As Kamala Harris Struggles, It’s Not a Failure to Communicate (2024)

Maybe you haven’t seen the movie Cool Hand Luke, but chances are you’ve heard its most famous line: “What we’ve got here is . . . failure to communicate.”

Those words usually are applied to circ*mstances not germane to the film (in the movie, it occurs after inmate Paul Newman receives a thrashing from a sad*stic prison warden). That includes politics, where the phrase is oft recited when an officeholder seems either off message or surrounded by communications-staff nincompoops.

But this isn’t the case with Vice President Kamala Harris, whose press coverage of late teeters between bad and awful.

Yes, Harris recently lost both her chief spokesperson and communications chief, as well as two other staffers involved in cultivating her persona—an unusual turn of events in that White House senior aides tend not to head to the exits this early in an administration. And it spawned this Washington Post story suggesting that the departures raise troubling questions as to Harris’s ability to manage and maintain a functional operation, much less a future presidential campaign (the term “bully” has been tossed around).
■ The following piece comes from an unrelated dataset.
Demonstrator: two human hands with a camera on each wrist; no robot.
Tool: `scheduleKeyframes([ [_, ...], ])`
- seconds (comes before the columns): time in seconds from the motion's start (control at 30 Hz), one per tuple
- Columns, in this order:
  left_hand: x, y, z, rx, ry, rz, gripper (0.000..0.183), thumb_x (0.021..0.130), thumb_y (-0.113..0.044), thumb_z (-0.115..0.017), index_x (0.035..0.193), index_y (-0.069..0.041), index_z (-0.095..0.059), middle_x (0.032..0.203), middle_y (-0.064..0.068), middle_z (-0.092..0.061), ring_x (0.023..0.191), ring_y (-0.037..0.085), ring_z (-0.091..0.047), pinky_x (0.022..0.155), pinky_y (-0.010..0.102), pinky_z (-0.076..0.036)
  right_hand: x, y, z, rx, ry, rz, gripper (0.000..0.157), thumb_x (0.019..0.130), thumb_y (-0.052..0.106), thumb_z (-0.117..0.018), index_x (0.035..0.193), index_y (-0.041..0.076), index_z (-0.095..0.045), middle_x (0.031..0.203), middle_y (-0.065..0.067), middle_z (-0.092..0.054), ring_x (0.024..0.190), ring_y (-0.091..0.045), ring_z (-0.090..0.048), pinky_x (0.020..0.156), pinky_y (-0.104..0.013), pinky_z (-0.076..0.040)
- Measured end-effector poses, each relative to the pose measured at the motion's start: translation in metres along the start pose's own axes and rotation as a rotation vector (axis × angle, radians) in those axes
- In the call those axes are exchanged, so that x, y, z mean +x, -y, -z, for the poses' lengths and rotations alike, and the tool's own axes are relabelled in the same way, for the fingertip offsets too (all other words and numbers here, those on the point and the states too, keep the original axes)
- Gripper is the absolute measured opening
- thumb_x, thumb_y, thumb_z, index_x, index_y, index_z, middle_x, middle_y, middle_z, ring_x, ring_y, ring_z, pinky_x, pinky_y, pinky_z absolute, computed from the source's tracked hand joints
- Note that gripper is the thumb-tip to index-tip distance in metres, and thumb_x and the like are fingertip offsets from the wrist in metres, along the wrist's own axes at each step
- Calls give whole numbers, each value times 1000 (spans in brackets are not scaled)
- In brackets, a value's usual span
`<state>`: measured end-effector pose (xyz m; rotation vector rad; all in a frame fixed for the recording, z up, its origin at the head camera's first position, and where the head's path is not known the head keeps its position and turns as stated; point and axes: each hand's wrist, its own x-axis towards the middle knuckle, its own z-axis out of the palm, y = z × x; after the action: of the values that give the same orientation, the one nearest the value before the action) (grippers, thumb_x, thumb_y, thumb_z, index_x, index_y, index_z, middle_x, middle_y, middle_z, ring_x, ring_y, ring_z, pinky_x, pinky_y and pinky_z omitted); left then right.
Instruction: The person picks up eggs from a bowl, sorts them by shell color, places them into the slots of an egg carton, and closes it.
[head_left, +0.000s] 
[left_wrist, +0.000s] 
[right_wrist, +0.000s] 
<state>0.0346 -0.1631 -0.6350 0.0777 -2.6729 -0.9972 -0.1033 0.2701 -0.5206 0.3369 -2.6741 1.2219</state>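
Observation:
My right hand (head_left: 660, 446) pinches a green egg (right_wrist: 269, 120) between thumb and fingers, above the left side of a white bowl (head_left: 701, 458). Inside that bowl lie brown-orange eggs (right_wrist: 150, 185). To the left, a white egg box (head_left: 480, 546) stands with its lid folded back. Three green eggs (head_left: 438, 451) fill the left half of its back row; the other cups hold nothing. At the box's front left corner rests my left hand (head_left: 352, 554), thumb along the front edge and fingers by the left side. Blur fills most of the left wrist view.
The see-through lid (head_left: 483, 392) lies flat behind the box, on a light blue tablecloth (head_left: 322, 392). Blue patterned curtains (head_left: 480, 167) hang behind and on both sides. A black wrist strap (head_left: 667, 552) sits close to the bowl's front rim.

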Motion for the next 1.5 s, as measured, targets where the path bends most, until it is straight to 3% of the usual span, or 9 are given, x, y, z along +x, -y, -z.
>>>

But are Harris’s current woes—“exasperation” and “dysfunction” are two words used to describe life inside the vice president’s shop—attributable to subpar subordinates?

No.

Here are three reasons why Harris finds herself—a year after a historical election in which she became the nation’s first woman of color to hold the second-highest office in the land—the subject of both bad reviews and unpleasant approval numbers.

Blame It on Biden. The defining characteristics of the Harris vice presidency? Going missing from the spotlight for stretches of time and being given no-win assignments by the president’s aides.

Two such examples of political javelin-catching: Harris tasked with shepherding the voting-rights bill through the US Senate, when it never stood a chance of passing; the White House making her the point person on the migration crisis at the southern border.

Harris, like Barack Obama, spent less than one term in the Senate before running for and ultimately earning national office—a majority of that time (again, like Obama) devoted to seeking the presidency, not building relations back in Washington with her Senate colleagues. Biden, as a 36-year veteran of the same chamber and no stranger when it comes to the fine art of political button-holing, should understand that his vice president is not suited to lean on the likes of West Virginia senator Joe Manchin (who may never forgive Harris for doing media appearances in his very red state earlier this year, with the unstated goal of trying to get the centrist Democratic senator to vote for the COVID stimulus plan).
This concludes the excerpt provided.